Preclinical in vivo validation of a glioblastoma neuro snooper electrical device

Glioblastoma (GBM) is an aggressive and fast-growing type of brain tumour that originates in the glial cells of the brain. It is highly resistant to standard treatments like surgery, radiation and chemotherapy, leading to poor prognosis and limited survival rates for patients. This therapeutic failure is explained by a high tumour heterogeneity resulting in molecular and cellular adaptations that favour relapse and therapy resistance. Recently, tumor treating fields (TTF) were validated in phase 3, positioning electric stimulation as the 4th GBM therapeutical tool. Our device 'Neuro Snooper', originally developed for Brain Computer interface, is a unique opportunity for GBM. It is perfectly designed to record and stimulate the surgical cavity and provides a unique solution to monitor the peritumoral GBM microenvironment to detect early relapse, monitor therapies and also stimulate locally in the case of GBM relapse. The ERC-funded GBM Neuro Snooper project aimed to validate a proof-of-concept for this new medical device, the ‘GBM Neuro Snooper’ that can be used for neural recording and stimulation. The objective for this device is to profile in situ electrophysiology after tumour resection, offering new insights into brain tumour mechanisms and patient treatment strategies. Unlike existing devices, this miniaturised implant has been designed for moderate invasiveness.

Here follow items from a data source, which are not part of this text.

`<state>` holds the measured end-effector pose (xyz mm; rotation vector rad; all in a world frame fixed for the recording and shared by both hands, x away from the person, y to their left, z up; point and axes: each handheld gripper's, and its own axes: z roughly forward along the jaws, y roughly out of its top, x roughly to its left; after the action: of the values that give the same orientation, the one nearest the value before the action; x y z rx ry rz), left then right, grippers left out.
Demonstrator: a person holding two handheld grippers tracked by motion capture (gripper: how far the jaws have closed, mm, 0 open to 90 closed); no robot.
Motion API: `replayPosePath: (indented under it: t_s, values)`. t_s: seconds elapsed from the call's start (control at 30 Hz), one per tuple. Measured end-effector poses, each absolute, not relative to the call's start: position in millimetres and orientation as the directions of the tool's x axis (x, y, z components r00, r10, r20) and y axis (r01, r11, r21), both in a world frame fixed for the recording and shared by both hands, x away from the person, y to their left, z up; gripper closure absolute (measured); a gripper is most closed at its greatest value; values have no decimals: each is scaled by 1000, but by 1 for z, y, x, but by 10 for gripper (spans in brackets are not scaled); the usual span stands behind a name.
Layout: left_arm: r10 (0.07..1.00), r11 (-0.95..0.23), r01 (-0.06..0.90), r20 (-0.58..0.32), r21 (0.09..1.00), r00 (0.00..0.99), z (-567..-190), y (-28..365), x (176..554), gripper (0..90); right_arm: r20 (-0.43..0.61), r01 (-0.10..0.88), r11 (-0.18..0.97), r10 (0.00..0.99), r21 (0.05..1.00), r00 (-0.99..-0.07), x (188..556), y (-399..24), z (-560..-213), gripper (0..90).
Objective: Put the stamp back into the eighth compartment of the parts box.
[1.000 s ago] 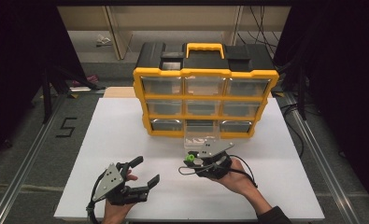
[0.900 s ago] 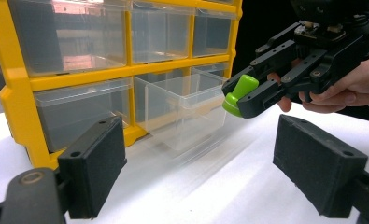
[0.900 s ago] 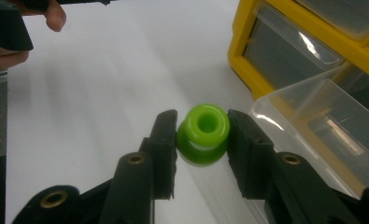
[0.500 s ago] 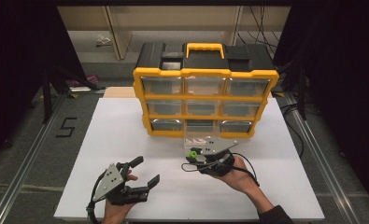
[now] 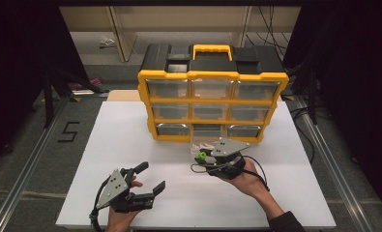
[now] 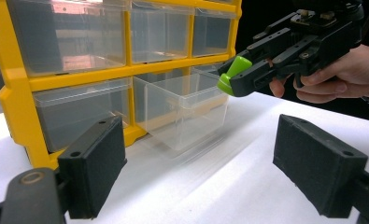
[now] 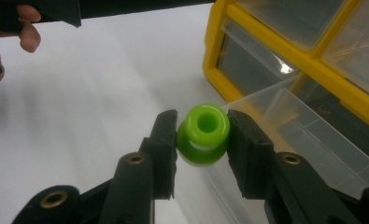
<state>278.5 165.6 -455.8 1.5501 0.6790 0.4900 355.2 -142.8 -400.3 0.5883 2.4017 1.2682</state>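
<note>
A yellow and black drawer organizer (image 5: pixel 213 99) stands at the back of the white table (image 5: pixel 130 145). Its bottom middle clear drawer (image 5: pixel 205 140) (image 6: pixel 182 109) (image 7: pixel 308 140) is pulled out. My right gripper (image 5: pixel 201 157) (image 7: pixel 202 135) is shut on a small green spool (image 5: pixel 201 155) (image 6: pixel 233 72) (image 7: pixel 204 133) and holds it just in front of that drawer, near its left corner. My left gripper (image 5: pixel 147 179) (image 6: pixel 215 163) stands open near the table's front edge with nothing between its pads (image 6: pixel 95 158).
The other clear drawers (image 5: pixel 169 89) of the organizer are closed. Beyond the table, metal rails (image 5: pixel 29 164) run along both sides, and a floor mark "5" (image 5: pixel 68 131) lies at the left. Bare white table lies between the two grippers.
My right gripper has crept slightly toward the open drawer with the green spool still in its jaws. The left gripper has stayed put.
</note>
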Motion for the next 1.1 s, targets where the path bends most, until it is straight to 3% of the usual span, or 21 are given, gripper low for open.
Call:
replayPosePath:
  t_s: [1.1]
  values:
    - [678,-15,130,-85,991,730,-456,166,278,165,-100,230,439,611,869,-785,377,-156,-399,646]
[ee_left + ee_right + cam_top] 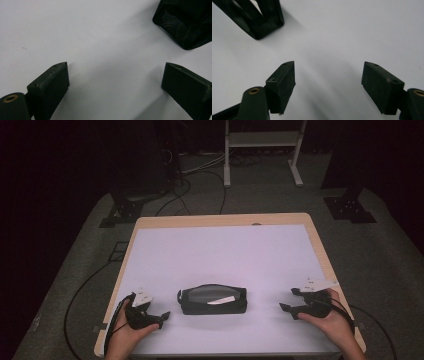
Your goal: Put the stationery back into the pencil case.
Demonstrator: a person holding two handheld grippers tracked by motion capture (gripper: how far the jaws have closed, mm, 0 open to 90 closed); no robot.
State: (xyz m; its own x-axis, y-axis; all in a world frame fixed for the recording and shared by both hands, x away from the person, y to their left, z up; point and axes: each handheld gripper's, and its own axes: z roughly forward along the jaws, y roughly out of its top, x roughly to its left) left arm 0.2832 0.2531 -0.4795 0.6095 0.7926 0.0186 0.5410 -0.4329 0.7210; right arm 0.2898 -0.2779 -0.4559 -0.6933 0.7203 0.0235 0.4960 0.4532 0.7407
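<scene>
While both hands rest low at the near edge, the desk (220, 250) under its white sheet takes up most of the high view, with a light wooden rim along its far and side edges. On it, close to the near edge and midway between the hands, lies a black pencil case (213, 299), the thing the work turns on. Its long axis runs from 9 o'clock to 3 o'clock, parallel to the near edge; its top faces up and looks unzipped, with a pale slip or pen (221, 300) lying slantwise in the opening.

Next in size, the left tongs (164, 316) sit at about 8 o'clock from the case, tips aimed toward its left end. In the left gripper view the jaws stand spread wide over bare white sheet, nothing between them, and a mesh corner of the case (185, 22) shows at 1 o'clock. The right tongs (289, 301) sit at about 3 o'clock from the case, also spread and empty; in the right gripper view the case's end (254, 17) lies at 11 o'clock.

The step in hand appears to be an approach from both ends. It would go best if each pair of tongs came in along the long axis, one pinning an end flat so the soft case does not slide while the other works at the opening.
</scene>
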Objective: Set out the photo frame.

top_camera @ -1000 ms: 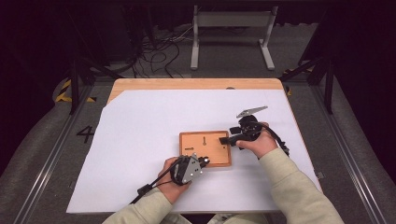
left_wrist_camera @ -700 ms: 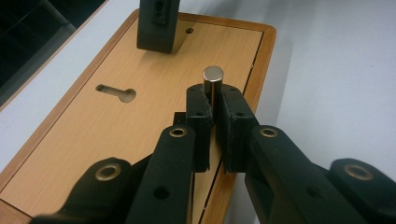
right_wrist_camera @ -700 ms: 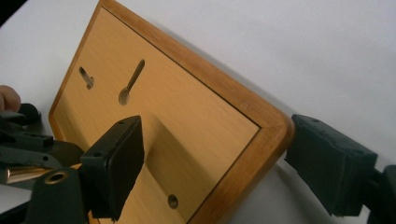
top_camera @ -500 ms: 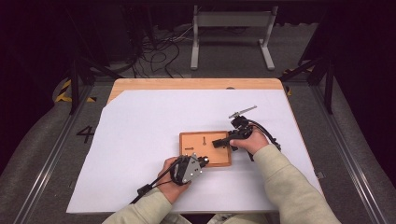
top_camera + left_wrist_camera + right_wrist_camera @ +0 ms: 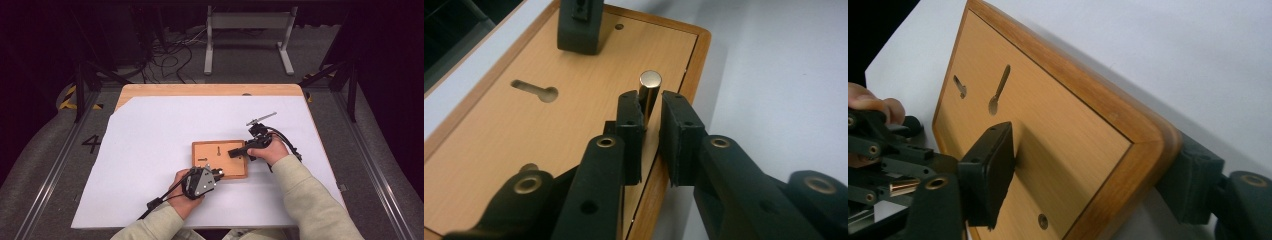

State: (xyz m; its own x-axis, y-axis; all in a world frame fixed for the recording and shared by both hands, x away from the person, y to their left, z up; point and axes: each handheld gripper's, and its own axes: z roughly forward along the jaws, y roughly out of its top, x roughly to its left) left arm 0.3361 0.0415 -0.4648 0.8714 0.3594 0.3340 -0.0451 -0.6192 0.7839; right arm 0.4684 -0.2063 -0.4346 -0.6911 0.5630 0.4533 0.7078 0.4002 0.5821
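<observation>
Wooden board (image 5: 220,158) lies flat on the white-covered table (image 5: 150,150), near its front edge. The right claw (image 5: 1088,187) clamps the board's rim — one jaw on top, one underneath. The left claw (image 5: 651,132), narrowly parted, brackets a metal pin (image 5: 649,95) standing upright at the board's edge — touching one jaw.

A single dark number "4" (image 5: 91,144) stands on the grey floor (image 5: 45,165) just left of the table, seen in the high view. Near it, further back on the floor, lies a patch of yellow and black striped tape (image 5: 70,98), which carries no words. The two gripper views offer no writing, label or brand that can be read.
</observation>
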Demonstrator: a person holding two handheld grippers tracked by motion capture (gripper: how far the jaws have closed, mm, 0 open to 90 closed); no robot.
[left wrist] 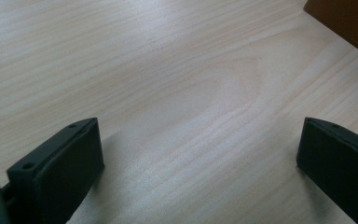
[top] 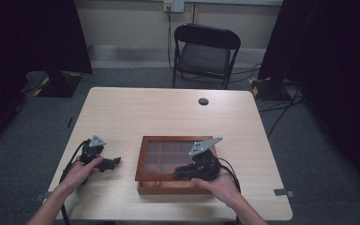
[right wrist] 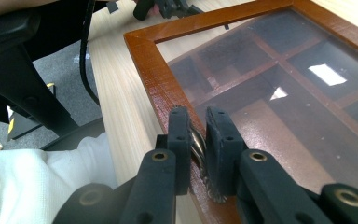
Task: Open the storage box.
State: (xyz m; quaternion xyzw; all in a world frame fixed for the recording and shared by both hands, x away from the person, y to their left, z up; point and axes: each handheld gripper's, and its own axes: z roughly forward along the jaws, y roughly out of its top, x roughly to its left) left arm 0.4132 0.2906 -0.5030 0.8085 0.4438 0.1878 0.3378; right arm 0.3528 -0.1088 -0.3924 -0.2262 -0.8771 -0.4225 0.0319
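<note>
A brown wooden box [top: 146,161] with a glass-paned lid [right wrist: 270,84] over several compartments sits at the table's near middle. My right gripper [top: 177,173] reaches over the box's front edge from the right. In the right gripper view its jaws [right wrist: 198,119] are shut on a small ribbed metal knob [right wrist: 197,142] on the lid's front frame [right wrist: 149,60]. My left gripper [top: 115,162] rests on the table to the left of the box. It stands open [left wrist: 198,133] over bare wood, with a corner of the box [left wrist: 349,21] beyond it.
The light wood table [top: 168,112] has a dark cable hole [top: 203,101] near its far edge. A black folding chair [top: 206,49] stands behind the table, with dark curtains on both sides. A white sleeve [right wrist: 32,182] lies low in the right gripper view.
</note>
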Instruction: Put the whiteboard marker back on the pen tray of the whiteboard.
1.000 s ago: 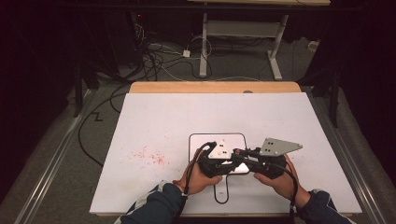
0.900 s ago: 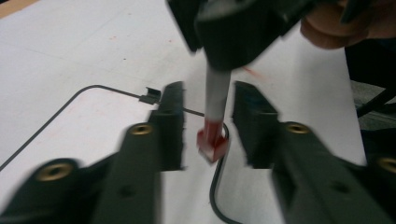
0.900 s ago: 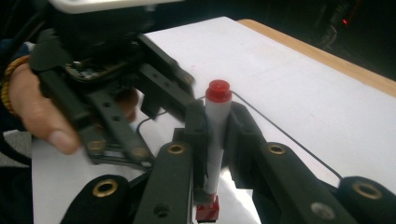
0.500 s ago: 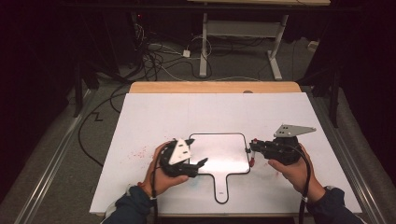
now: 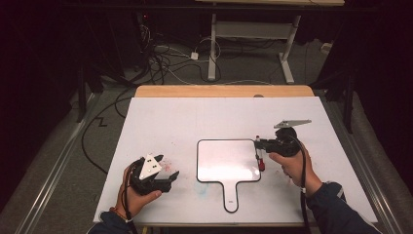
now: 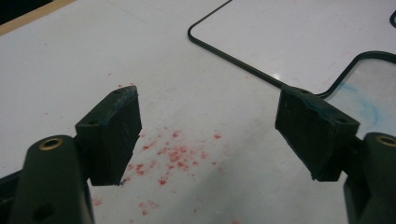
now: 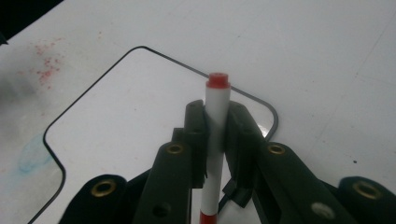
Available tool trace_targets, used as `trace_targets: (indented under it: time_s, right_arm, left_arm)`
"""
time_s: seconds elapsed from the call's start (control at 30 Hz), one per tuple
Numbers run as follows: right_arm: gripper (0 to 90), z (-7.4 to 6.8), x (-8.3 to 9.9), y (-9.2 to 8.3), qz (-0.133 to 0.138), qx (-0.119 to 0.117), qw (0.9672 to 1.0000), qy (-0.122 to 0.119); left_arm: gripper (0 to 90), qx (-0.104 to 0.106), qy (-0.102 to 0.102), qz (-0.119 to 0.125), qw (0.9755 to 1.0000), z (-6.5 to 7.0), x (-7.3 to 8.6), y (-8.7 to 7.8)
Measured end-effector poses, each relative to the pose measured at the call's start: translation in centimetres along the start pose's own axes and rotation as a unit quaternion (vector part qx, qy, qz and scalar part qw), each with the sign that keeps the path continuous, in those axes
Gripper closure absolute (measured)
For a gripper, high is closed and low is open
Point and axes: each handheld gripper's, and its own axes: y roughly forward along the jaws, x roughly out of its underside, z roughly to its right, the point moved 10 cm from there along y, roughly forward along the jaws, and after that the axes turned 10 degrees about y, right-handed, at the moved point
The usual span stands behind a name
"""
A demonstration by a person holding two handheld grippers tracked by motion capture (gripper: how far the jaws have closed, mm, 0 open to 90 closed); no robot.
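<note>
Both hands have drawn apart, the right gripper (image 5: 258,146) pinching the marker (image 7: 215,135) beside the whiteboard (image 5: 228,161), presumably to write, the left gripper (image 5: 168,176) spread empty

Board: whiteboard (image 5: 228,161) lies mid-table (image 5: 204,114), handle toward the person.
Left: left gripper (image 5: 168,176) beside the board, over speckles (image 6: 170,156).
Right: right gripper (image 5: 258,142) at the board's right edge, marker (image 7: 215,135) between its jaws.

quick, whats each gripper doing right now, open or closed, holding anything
Left gripper: open, jaws wide apart, holding nothing, over the red specks on the table.
Right gripper: closed on a white marker with a red end.
</note>
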Motion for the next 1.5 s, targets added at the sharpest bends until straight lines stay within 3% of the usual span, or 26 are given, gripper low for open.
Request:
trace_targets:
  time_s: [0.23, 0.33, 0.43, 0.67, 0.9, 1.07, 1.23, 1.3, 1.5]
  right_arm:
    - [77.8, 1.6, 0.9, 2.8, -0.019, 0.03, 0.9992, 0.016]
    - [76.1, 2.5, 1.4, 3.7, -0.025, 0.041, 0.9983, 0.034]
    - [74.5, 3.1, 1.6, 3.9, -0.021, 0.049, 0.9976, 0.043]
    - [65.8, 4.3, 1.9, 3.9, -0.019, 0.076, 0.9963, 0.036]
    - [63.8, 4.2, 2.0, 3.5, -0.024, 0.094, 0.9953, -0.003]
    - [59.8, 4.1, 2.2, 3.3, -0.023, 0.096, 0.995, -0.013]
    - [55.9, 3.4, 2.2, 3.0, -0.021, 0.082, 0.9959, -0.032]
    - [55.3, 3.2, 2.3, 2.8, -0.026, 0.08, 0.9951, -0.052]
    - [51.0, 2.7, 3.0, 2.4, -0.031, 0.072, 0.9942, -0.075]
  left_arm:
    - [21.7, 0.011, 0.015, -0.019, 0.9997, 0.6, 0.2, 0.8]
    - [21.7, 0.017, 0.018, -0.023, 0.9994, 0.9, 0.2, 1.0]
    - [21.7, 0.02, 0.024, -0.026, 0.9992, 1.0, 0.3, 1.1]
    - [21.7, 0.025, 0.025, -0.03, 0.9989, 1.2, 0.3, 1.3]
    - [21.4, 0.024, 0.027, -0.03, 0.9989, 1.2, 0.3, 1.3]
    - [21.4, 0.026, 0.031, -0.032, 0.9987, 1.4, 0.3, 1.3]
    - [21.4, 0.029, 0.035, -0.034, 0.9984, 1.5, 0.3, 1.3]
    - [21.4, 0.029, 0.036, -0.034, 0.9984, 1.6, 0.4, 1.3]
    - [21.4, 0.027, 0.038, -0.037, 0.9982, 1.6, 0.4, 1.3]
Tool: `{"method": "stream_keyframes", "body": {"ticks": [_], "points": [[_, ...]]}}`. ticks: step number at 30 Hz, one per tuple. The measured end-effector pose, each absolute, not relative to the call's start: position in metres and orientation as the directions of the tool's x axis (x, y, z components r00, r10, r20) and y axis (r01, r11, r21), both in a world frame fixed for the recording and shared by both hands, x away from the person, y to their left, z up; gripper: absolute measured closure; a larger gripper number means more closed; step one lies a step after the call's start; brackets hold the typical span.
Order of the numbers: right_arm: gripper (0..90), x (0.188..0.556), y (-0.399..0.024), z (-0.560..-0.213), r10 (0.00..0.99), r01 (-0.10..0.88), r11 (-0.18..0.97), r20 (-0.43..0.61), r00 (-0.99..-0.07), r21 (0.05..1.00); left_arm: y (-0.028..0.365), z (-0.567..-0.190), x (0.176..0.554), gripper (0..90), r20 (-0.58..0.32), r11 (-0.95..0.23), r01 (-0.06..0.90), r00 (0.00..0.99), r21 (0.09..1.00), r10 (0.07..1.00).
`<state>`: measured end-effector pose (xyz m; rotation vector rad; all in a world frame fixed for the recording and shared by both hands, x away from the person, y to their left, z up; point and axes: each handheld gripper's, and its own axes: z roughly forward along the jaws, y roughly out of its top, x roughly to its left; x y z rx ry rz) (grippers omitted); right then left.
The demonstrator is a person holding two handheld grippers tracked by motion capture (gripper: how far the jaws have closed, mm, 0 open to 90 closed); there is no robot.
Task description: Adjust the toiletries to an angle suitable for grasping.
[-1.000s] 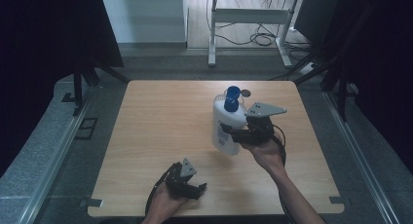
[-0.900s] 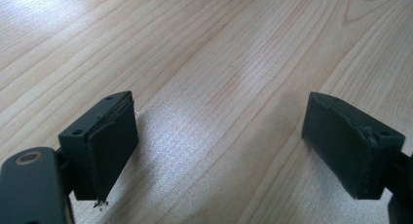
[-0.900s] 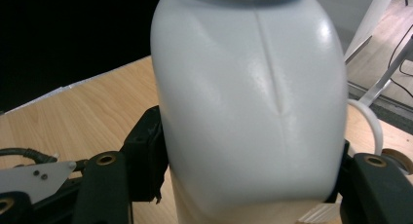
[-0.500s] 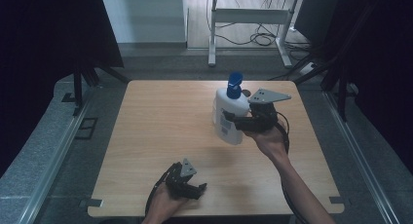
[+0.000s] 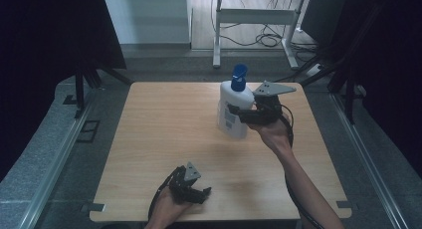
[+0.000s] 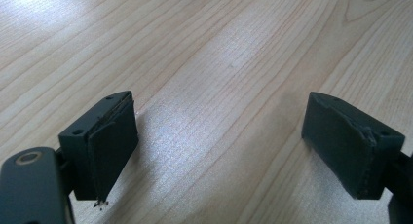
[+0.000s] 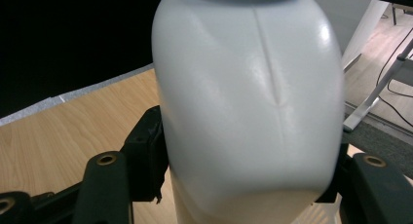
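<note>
Wooden table [image 5: 164, 139] first: bare but for one item. White pump bottle [image 5: 233, 109], blue top, upright at far right, looks to be mid-carry w/ the right gripper [image 5: 238, 113] clamped on its body. Left gripper [image 5: 200, 194] idles at near edge, jaws wide, empty. Next, I'd guess: set it down level, then release.
</note>
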<state>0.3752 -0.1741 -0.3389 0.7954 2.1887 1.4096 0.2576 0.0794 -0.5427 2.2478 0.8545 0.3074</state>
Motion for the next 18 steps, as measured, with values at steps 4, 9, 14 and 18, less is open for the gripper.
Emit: {"method": "stream_keyframes", "body": {"ticks": [4,9,14,18], "points": [[37.6,0.382,-0.175,-0.338,0.664,0.246,0.314,-0.027,-0.748,0.917,0.079,-0.543,0.258,12.6,-0.026,-0.536,0.490,0.754,0.688,0.656],[37.6,0.388,-0.176,-0.334,0.664,0.236,0.316,-0.036,-0.747,0.919,0.080,-0.543,0.258,12.5,-0.023,-0.538,0.488,0.755,0.687,0.656],[37.6,0.395,-0.177,-0.329,0.663,0.235,0.309,-0.032,-0.748,0.922,0.079,-0.543,0.257,12.5,-0.028,-0.533,0.492,0.752,0.688,0.659],[37.6,0.399,-0.176,-0.327,0.666,0.233,0.309,-0.035,-0.745,0.922,0.079,-0.543,0.258,12.5,-0.025,-0.535,0.489,0.754,0.689,0.657]]}}
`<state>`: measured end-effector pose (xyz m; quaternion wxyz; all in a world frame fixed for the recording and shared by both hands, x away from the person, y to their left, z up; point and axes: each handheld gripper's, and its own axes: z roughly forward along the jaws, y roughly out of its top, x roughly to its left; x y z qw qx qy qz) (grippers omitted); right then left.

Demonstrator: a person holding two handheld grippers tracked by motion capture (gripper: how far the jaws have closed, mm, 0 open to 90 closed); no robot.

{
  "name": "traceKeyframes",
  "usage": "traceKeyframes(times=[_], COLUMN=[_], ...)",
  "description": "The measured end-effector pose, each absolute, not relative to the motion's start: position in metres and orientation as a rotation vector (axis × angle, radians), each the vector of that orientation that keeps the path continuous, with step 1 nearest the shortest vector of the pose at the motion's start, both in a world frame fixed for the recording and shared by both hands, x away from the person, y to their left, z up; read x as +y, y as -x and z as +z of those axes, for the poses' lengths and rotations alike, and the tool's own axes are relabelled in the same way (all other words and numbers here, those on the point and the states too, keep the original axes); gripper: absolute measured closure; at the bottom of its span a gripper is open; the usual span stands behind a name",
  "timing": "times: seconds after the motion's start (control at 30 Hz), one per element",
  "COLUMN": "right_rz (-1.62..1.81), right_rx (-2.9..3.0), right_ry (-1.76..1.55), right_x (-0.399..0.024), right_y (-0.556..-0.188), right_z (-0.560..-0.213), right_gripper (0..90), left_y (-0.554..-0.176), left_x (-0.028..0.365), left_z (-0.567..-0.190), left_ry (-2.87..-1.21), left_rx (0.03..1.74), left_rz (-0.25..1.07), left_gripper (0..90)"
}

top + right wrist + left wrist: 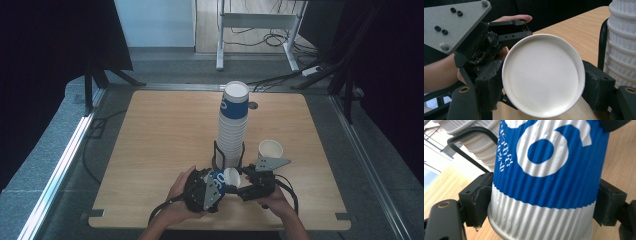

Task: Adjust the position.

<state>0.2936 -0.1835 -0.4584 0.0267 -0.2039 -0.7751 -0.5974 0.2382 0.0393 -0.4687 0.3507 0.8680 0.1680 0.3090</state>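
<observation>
A blue-and-white ribbed paper cup (223,177) lies on its side above the table's front edge, between my two grippers. The left gripper (218,182) is shut across the cup's body (549,182), and both pads (477,202) press into the ribbed wall. The right gripper (241,183) faces the cup's white round base (544,75). Its jaws stand on either side of that base, touching the rim. The left gripper's grey plate (451,22) and a hand show behind the cup.
A tall stack of the same cups (233,125) stands in a black wire holder (216,155) just beyond the grippers, close beside them (621,37). One white cup (270,150) stands open to the right of it. The wooden table (165,135) extends to the left.
</observation>
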Motion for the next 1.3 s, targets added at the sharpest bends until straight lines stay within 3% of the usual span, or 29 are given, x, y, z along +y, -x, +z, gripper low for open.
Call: traceKeyframes(times=[0.63, 1.3], right_rz=[-1.849, -1.126], right_rx=[-2.486, -3.01], right_ry=[0.635, 0.412], right_x=[-0.195, -0.18], right_y=[-0.292, -0.294], right_z=[-0.44, -0.401], right_gripper=[20.0, 19.9], left_y=[-0.242, -0.245], left_x=[0.043, 0.038], left_z=[-0.469, -0.461], left_ry=[-2.288, -2.356], left_rx=[0.392, 0.283], left_rz=[0.837, 0.938], left_gripper=[17.0, 17.0])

Previous results obtained in rodents were positive as the glial scar around ‘Neuro Snooper’ devices was reduced in comparison to other devices used in the litterature, allowing for more potential for longer term recording of action potentials as well as local field potentials. We performed a preclinical study in minipigs. They are animal models that are closer to the human and are essential in order to prepare a future clinical study (mainly validate clinical gesture, ensure no infection issues). We had to modify the process of sterilization to be compatible with clinical constraints. As in rodents, we obtained data comforting the moderate invasiveness of the device and its capacity to follow action potentials and local fields potentials in GBM animal models. Also the implanted part of the device seems to be MRI compatible. Finally, we reached another objective that was to show our capacity to caracterize better the Glioblastoma pathology through electrophysiology recording with our device.

Those results will be reported in open access publications. The follow-up of this study is to up-scale the device in a start-up company and achieve its first clinical use in Glioblastoma patients. In the long term, this technology may be used for other patients than those with Glioblastoma and it should also aid in advancing our understanding of conditions like epilepsy and Alzheimer’s disease.